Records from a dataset
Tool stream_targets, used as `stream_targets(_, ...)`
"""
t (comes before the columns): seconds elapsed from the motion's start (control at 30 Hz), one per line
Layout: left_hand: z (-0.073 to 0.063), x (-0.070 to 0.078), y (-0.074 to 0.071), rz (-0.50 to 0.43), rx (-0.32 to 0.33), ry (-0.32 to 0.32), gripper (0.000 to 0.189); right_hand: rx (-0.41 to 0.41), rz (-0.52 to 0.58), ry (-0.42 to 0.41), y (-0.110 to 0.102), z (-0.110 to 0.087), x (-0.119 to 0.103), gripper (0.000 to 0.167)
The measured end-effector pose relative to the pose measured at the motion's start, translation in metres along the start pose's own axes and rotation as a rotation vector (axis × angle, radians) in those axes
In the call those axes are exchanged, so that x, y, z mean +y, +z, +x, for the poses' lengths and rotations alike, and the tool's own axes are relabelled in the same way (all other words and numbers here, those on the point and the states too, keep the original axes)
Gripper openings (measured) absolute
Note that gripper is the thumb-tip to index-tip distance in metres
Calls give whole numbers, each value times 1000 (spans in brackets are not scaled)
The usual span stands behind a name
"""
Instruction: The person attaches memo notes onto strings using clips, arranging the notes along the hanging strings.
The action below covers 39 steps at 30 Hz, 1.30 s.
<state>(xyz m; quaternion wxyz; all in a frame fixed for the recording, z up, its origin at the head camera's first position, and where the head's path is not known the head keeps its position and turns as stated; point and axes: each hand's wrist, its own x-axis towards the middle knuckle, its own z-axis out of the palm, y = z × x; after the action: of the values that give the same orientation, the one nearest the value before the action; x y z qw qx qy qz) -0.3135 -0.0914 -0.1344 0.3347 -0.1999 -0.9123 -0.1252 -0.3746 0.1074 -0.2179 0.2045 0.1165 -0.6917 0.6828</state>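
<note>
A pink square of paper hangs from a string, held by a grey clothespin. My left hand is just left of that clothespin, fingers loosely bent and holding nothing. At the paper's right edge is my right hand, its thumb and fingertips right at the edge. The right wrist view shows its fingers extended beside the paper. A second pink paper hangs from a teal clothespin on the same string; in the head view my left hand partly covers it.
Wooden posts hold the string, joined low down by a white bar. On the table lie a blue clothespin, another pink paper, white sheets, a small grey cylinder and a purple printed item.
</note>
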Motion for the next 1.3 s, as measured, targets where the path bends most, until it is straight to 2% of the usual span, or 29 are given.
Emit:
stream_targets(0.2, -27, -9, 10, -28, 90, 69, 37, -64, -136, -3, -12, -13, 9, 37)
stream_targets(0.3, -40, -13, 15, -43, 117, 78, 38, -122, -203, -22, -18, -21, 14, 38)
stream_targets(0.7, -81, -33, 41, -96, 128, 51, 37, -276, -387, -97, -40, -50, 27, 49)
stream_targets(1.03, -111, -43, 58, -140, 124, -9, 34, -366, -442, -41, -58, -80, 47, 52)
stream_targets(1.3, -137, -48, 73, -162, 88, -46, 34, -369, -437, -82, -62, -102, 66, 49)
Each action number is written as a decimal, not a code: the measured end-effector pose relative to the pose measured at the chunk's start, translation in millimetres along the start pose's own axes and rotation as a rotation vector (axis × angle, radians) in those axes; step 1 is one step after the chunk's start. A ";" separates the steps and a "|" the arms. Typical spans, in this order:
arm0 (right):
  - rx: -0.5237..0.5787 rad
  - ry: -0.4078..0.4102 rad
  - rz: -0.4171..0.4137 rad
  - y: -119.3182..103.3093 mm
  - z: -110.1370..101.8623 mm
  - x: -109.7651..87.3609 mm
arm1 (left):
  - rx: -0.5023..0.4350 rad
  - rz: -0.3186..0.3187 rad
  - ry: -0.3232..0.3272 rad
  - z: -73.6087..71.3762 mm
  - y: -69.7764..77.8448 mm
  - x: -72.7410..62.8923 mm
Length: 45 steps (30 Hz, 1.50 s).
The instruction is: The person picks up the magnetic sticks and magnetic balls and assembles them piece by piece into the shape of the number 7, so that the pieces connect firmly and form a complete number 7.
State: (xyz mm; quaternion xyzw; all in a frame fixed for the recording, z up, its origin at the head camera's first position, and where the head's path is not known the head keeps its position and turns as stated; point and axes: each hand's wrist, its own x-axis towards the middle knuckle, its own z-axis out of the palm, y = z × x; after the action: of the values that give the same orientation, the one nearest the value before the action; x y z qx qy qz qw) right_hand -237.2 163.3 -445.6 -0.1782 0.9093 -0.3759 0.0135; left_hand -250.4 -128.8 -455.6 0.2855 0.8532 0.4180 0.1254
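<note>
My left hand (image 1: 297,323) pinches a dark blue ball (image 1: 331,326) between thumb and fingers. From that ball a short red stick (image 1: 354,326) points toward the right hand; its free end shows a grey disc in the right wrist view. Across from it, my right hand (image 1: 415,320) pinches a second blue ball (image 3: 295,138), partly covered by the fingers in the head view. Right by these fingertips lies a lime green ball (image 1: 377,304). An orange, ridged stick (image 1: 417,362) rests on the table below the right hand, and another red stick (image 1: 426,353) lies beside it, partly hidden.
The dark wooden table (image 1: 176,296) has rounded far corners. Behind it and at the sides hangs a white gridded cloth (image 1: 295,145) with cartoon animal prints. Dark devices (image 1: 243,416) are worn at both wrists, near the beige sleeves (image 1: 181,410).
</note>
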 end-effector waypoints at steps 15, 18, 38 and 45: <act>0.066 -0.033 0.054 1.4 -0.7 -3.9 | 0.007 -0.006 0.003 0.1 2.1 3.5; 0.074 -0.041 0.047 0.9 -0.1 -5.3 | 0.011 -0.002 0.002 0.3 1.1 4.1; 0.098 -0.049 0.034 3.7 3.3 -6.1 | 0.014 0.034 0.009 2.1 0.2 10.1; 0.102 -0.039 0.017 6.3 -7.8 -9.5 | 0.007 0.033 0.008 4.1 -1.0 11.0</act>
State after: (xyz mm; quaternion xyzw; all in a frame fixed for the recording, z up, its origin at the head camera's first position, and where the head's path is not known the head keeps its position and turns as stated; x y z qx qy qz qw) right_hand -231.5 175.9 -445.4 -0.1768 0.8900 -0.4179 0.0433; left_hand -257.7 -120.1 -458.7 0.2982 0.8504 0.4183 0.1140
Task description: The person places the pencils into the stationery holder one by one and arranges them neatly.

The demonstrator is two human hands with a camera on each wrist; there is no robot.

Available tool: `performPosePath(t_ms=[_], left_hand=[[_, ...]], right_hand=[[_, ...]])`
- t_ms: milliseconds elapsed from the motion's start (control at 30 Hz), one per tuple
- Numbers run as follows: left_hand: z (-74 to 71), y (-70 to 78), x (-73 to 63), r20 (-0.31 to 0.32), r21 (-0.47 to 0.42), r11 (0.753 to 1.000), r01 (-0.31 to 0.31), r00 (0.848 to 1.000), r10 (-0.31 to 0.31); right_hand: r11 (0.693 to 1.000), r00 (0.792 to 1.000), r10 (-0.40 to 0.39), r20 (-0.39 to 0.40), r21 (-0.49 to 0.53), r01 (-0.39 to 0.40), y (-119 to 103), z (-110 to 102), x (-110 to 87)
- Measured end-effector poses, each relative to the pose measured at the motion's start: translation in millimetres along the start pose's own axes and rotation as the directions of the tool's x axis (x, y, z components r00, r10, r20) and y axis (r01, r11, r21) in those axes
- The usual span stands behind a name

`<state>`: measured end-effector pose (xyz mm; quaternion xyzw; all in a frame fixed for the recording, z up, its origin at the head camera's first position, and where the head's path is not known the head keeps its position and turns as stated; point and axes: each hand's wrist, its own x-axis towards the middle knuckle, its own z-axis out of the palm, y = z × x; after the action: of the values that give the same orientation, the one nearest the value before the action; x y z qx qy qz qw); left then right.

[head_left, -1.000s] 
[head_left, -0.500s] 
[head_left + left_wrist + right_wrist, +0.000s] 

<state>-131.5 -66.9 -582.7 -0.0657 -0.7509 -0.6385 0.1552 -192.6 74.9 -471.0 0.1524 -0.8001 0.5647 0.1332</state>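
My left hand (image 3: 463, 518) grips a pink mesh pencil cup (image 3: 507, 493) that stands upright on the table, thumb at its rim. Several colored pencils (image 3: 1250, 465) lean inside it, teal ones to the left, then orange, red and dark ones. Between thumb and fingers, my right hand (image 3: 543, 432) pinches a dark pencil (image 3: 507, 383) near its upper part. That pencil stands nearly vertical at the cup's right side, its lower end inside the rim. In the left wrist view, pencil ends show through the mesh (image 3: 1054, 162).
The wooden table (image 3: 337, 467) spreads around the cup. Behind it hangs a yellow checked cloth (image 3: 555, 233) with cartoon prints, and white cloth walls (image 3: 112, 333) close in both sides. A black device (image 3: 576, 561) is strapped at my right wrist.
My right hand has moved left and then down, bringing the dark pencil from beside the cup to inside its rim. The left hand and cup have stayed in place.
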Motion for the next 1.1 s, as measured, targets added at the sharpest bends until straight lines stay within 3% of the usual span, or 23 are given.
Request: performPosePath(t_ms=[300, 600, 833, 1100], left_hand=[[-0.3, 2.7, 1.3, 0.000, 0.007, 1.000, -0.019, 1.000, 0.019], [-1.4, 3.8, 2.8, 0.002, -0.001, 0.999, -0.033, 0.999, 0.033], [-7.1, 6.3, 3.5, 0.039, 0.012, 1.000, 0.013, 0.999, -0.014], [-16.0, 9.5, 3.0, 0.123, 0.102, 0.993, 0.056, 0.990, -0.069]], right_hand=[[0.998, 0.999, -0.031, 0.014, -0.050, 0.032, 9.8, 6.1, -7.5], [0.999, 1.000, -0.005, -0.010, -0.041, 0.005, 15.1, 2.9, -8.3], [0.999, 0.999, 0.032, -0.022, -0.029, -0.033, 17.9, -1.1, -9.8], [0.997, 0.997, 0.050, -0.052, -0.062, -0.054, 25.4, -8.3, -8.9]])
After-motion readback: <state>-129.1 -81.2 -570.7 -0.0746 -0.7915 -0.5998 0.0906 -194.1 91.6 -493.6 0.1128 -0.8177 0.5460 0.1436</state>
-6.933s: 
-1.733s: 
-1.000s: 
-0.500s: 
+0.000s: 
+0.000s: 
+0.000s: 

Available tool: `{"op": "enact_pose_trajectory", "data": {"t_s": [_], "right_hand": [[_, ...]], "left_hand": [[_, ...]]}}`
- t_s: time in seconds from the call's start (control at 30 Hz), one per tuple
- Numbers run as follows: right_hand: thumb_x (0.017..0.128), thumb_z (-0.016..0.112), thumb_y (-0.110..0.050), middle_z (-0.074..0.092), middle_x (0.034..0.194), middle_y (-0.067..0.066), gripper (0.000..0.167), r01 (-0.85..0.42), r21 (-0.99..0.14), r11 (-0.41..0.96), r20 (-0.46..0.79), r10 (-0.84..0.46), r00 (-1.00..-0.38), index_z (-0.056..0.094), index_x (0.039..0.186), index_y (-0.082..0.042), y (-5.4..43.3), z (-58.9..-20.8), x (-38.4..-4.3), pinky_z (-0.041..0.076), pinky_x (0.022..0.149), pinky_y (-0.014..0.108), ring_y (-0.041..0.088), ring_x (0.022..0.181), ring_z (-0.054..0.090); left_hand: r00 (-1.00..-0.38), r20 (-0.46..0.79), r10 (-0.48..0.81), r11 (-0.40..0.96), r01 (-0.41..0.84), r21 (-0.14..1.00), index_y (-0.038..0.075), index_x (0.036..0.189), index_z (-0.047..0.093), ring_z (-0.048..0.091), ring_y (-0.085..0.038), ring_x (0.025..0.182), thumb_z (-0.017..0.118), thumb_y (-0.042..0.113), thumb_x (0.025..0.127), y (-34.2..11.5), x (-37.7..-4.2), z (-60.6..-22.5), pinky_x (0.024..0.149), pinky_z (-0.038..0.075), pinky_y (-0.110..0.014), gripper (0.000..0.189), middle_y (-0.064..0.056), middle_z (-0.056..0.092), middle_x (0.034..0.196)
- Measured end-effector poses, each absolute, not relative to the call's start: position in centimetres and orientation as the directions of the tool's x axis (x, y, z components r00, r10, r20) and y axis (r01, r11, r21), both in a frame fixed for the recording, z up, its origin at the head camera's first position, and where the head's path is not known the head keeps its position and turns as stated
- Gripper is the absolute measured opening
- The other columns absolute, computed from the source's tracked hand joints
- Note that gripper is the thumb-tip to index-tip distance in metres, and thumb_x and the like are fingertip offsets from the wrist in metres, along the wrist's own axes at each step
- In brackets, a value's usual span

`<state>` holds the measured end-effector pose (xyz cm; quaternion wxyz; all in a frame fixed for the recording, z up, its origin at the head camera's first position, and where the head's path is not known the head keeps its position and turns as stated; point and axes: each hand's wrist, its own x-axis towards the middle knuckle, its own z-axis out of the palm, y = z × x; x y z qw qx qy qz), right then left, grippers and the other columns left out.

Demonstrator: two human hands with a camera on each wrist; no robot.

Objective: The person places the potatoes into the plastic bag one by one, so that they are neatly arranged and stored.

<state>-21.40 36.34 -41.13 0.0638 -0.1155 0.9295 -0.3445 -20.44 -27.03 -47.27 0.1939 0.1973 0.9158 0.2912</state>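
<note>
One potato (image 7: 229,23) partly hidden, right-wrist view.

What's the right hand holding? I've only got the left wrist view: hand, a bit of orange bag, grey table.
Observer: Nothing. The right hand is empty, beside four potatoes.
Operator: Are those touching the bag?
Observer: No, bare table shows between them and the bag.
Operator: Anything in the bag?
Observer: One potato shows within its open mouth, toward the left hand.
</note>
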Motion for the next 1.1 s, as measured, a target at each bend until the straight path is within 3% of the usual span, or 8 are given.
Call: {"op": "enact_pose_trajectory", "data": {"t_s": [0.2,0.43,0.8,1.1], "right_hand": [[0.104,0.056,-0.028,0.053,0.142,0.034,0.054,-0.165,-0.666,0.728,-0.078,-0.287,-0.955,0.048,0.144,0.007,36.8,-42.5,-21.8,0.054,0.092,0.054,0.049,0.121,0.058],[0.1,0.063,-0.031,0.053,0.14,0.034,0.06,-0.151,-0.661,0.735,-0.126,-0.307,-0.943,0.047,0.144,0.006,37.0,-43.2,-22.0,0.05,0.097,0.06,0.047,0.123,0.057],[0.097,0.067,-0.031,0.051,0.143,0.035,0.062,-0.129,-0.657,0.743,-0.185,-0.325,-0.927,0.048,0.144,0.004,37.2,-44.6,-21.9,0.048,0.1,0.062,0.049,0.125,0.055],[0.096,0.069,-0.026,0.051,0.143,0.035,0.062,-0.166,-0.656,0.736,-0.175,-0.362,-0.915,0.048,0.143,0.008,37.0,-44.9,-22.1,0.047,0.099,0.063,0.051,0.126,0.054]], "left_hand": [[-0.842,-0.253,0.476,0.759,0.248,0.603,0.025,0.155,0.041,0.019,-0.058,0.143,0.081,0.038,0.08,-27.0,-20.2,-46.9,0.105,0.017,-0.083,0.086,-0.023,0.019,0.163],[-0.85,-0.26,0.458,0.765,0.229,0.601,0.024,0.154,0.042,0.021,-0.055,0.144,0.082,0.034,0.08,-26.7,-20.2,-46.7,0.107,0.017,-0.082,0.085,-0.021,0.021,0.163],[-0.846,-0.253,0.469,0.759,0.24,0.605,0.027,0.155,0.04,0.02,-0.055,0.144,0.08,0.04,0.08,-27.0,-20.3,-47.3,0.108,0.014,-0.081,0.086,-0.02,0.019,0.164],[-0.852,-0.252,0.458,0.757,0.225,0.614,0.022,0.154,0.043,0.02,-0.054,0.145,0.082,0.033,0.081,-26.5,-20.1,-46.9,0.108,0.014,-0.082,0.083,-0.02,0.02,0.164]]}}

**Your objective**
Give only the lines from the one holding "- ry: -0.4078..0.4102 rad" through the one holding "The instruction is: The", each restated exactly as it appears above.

**Solved problem**
  - ry: -0.4078..0.4102 rad
  - rz: -0.4171..0.4137 rad
  - y: -119.3182..103.3093 mm
  - z: -110.1370..101.8623 mm
  - x: -109.7651..87.3609 mm
arm1 (left):
  - rx: -0.5023..0.4350 rad
  - rz: -0.3186..0.3187 rad
  - ry: -0.3232..0.3272 rad
  - z: -73.6087..71.3762 mm
  - y: -69.7764..77.8448 mm
  - x: -72.7410..62.8923 mm
Length: 45 steps (30 Hz, 1.50 s).
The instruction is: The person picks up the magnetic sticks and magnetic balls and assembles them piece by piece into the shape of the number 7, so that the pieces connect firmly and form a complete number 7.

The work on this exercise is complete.